__Assigned task__
Write out, exactly as they appear, only the lines running from the line with "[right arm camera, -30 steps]" to the final line of the listing; include both.

[Start of section]

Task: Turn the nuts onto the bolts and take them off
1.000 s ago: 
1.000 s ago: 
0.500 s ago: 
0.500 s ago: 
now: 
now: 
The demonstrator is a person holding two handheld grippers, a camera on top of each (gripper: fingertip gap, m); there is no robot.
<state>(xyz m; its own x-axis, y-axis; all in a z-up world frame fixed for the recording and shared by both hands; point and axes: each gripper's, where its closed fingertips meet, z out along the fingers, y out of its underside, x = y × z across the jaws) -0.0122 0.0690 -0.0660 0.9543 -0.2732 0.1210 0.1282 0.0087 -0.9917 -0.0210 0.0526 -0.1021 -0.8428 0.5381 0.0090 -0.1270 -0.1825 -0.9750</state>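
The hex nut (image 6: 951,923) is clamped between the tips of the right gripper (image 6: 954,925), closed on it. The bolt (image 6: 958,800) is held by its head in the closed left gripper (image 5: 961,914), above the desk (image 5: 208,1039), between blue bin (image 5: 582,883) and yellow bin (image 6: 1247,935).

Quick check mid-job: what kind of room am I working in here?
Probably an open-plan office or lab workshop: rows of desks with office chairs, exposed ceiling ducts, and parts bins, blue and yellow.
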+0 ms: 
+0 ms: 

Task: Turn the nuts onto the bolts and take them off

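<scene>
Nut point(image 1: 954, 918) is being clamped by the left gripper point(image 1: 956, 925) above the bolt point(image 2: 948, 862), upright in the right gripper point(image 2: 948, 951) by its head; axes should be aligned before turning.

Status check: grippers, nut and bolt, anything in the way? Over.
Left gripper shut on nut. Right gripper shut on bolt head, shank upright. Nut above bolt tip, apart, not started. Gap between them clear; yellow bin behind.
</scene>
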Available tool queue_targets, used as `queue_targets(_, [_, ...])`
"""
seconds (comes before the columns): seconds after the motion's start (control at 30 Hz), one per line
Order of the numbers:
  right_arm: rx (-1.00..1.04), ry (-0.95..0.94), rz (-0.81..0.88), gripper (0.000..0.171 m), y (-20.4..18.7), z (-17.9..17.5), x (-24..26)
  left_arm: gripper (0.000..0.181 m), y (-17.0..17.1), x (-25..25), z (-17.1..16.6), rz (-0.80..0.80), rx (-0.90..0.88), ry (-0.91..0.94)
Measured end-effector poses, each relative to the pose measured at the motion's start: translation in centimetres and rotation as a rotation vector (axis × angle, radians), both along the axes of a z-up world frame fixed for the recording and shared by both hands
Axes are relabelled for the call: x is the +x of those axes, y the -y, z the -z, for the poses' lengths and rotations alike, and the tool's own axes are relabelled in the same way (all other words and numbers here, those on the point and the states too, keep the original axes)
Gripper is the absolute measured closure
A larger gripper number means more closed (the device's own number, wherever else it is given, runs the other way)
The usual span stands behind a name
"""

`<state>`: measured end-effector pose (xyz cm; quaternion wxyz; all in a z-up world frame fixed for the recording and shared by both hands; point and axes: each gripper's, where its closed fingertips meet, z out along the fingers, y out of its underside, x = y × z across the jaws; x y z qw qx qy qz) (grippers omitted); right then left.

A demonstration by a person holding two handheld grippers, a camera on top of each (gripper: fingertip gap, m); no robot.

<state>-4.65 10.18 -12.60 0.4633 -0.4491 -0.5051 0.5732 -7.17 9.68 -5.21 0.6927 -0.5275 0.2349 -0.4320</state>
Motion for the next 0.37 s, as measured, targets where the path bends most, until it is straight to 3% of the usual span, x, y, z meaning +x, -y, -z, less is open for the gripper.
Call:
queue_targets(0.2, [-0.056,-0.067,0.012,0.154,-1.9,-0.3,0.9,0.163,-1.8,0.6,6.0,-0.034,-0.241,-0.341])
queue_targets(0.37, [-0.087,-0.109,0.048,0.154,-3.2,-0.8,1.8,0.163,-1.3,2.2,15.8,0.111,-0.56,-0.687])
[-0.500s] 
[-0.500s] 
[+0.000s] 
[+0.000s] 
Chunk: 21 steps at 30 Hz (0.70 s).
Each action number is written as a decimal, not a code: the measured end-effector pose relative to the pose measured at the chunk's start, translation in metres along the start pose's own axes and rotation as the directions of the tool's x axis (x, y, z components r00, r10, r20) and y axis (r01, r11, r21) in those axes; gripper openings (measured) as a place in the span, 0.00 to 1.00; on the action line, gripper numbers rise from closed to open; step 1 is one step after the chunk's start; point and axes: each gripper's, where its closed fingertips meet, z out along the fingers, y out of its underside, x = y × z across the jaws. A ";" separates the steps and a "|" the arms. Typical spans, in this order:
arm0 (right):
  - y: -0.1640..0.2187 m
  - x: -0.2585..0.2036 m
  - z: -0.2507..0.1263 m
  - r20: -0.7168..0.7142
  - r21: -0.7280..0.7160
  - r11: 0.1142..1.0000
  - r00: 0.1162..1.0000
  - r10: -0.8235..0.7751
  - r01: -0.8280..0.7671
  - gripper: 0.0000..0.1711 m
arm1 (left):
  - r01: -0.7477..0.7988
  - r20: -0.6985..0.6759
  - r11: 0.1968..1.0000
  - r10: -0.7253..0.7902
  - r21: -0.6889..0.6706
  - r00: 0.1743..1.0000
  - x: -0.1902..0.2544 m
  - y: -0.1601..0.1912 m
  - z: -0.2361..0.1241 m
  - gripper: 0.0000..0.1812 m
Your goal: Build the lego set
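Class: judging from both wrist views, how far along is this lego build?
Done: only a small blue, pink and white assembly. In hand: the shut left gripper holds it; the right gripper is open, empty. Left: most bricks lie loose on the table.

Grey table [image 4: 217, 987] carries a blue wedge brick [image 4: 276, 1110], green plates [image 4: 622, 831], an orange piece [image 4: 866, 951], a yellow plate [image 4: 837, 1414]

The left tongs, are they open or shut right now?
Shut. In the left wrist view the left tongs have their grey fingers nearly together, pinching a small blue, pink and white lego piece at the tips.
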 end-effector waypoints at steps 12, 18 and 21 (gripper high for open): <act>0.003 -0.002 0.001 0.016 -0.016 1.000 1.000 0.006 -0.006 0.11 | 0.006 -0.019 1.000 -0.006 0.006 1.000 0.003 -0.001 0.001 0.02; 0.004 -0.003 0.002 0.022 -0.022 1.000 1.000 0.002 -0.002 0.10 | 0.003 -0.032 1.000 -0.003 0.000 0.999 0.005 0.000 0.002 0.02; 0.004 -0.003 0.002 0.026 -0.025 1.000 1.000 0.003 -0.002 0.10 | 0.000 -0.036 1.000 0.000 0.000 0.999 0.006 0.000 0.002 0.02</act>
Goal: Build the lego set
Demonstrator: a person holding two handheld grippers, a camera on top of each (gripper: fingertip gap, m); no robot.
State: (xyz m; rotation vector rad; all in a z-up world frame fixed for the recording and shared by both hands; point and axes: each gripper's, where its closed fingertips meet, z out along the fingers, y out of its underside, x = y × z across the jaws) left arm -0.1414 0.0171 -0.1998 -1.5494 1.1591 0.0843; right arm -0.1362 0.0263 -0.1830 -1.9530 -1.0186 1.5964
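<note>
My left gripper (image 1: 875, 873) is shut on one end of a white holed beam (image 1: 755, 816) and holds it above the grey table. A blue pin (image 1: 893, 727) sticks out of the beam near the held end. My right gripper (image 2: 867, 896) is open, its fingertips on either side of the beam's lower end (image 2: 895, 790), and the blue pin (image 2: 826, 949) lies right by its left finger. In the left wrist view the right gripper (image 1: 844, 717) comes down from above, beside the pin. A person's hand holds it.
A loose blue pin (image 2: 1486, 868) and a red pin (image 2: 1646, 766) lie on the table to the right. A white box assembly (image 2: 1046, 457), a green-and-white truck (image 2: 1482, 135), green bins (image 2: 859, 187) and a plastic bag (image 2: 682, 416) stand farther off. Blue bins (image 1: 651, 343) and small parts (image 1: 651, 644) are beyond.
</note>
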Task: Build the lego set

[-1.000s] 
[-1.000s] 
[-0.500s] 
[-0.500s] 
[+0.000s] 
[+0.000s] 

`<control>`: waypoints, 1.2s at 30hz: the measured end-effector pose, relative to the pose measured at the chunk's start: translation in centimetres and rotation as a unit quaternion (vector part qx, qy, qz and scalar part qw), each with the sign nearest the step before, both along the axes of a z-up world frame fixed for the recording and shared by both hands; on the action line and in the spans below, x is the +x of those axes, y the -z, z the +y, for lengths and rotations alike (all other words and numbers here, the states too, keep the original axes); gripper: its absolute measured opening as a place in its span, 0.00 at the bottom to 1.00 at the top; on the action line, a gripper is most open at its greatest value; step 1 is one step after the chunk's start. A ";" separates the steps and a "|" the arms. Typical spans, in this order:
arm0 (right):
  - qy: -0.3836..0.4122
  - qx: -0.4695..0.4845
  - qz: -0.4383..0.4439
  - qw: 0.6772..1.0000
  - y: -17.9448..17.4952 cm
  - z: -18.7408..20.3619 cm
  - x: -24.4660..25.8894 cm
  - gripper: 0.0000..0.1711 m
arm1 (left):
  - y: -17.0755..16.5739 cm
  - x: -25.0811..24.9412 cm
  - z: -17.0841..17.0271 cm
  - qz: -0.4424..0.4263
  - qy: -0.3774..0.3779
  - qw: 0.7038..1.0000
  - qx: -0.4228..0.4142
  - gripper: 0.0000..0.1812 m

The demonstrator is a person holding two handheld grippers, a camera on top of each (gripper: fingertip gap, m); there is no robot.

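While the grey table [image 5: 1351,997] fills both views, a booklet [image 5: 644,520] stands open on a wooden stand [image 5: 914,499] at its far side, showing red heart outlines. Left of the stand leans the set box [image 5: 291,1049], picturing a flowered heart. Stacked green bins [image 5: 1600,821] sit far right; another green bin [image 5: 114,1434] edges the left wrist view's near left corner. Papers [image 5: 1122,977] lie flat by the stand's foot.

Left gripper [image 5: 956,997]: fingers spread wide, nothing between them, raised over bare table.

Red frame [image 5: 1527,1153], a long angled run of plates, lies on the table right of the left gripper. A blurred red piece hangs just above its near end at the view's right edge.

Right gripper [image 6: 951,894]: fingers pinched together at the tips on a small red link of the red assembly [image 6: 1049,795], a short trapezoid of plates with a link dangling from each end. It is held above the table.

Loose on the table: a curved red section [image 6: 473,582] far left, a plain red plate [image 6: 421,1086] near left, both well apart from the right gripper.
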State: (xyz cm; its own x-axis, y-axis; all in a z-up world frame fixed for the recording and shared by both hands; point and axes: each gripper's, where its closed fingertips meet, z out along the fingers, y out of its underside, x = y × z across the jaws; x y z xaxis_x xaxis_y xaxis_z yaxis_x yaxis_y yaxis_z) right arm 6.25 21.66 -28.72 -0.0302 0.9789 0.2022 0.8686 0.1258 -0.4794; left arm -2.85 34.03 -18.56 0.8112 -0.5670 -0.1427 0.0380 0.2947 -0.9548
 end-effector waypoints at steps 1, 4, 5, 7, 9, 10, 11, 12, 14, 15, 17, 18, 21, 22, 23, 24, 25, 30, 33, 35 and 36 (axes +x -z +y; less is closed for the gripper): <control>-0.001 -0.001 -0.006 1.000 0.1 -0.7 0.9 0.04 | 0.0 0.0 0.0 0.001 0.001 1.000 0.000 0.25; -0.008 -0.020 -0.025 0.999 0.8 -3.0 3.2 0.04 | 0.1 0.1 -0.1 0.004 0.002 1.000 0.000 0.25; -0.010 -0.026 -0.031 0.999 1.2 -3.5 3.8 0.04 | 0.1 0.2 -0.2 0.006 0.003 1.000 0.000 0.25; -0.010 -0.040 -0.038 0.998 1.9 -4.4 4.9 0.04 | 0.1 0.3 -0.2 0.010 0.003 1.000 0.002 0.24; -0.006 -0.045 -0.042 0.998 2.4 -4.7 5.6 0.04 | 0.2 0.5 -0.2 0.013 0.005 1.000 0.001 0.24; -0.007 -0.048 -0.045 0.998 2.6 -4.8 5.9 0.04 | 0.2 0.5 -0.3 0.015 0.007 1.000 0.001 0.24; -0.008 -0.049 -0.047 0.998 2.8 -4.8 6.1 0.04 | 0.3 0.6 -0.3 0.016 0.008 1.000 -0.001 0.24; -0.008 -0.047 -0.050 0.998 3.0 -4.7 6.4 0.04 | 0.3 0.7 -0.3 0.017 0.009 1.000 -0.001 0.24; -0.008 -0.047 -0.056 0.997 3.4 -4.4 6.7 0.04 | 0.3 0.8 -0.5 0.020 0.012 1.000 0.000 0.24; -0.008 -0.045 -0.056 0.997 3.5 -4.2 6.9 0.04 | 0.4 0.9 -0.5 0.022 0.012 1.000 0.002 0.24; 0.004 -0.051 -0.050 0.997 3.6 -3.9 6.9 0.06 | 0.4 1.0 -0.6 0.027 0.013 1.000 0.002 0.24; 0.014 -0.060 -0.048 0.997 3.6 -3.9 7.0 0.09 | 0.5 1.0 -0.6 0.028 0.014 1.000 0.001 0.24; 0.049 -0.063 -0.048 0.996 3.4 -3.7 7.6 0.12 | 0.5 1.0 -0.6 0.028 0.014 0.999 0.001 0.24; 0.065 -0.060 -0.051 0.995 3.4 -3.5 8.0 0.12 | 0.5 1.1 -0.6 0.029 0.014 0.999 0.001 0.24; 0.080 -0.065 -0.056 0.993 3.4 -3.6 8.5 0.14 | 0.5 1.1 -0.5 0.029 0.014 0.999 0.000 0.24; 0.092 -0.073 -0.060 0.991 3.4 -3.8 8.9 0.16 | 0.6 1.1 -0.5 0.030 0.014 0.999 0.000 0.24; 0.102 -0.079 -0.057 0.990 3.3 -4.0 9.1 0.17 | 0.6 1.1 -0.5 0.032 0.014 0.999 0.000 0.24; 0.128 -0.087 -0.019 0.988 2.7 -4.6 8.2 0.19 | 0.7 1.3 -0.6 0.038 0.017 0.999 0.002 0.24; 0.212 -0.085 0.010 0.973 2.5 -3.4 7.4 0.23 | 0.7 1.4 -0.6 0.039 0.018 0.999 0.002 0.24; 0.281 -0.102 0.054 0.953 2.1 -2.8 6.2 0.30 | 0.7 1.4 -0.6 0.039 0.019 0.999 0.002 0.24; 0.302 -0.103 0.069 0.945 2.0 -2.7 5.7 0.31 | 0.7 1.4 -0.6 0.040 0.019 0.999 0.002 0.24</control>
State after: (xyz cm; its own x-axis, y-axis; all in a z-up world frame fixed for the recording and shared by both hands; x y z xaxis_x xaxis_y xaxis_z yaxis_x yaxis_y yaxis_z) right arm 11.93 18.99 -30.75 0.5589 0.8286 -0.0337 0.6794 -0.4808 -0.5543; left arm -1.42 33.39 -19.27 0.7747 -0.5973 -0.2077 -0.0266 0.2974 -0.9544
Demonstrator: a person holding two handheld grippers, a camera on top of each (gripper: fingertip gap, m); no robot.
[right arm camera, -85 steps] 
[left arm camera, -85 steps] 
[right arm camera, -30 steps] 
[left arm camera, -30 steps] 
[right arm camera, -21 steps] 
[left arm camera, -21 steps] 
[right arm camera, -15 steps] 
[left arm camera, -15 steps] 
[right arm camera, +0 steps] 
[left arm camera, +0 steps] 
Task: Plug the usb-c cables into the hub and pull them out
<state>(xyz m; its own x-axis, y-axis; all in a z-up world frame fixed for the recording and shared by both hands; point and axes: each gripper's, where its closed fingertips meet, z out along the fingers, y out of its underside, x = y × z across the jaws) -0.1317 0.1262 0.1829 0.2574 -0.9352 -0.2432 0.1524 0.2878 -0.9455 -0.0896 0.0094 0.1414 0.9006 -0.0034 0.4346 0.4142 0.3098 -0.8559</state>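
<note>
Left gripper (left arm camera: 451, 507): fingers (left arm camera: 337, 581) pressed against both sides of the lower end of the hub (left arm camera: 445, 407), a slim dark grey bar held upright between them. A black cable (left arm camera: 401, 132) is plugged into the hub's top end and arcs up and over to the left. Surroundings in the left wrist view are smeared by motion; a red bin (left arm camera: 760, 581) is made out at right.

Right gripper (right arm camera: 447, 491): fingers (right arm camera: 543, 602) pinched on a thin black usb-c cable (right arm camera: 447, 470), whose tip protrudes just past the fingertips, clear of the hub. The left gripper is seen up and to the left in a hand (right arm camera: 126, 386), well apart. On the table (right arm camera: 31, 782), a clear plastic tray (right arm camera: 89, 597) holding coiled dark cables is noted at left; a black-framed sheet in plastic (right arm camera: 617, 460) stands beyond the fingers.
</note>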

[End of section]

__Your response__
[right arm camera, -30 steps] 
[left arm camera, -30 steps] 
[right arm camera, -21 steps] 
[left arm camera, -21 steps] 
[right arm camera, -15 steps] 
[left arm camera, -15 steps] 
[right arm camera, +0 steps] 
[left arm camera, +0 steps] 
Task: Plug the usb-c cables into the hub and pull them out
<state>(xyz m; its own x-axis, y-axis; all in a z-up world frame fixed for the recording and shared by both hands; point and axes: each gripper's, where its closed fingertips meet, z out along the fingers, y out of its underside, x = y × z across the jaws) -0.1317 0.1262 0.1829 0.2574 -0.9352 -0.2432 0.1524 0.2878 -0.9455 -0.0896 0.0094 0.1414 0.9006 -0.0034 0.4346 0.4142 0.3098 -0.8559</state>
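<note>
Left gripper (left arm camera: 451, 507): fingers (left arm camera: 337, 581) pressed against both sides of the lower end of the hub (left arm camera: 445, 407), a slim dark grey bar held upright between them. A black cable (left arm camera: 401, 132) is plugged into the hub's top end and arcs up and over to the left. Surroundings in the left wrist view are smeared by motion; a red bin (left arm camera: 760, 581) is made out at right.

Right gripper (right arm camera: 447, 491): fingers (right arm camera: 543, 602) pinched on a thin black usb-c cable (right arm camera: 447, 470), whose tip protrudes just past the fingertips, clear of the hub. The left gripper is seen up and to the left in a hand (right arm camera: 126, 386), well apart. On the table (right arm camera: 31, 782), a clear plastic tray (right arm camera: 89, 597) holding coiled dark cables is noted at left; a black-framed sheet in plastic (right arm camera: 617, 460) stands beyond the fingers.
</note>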

This exercise is done.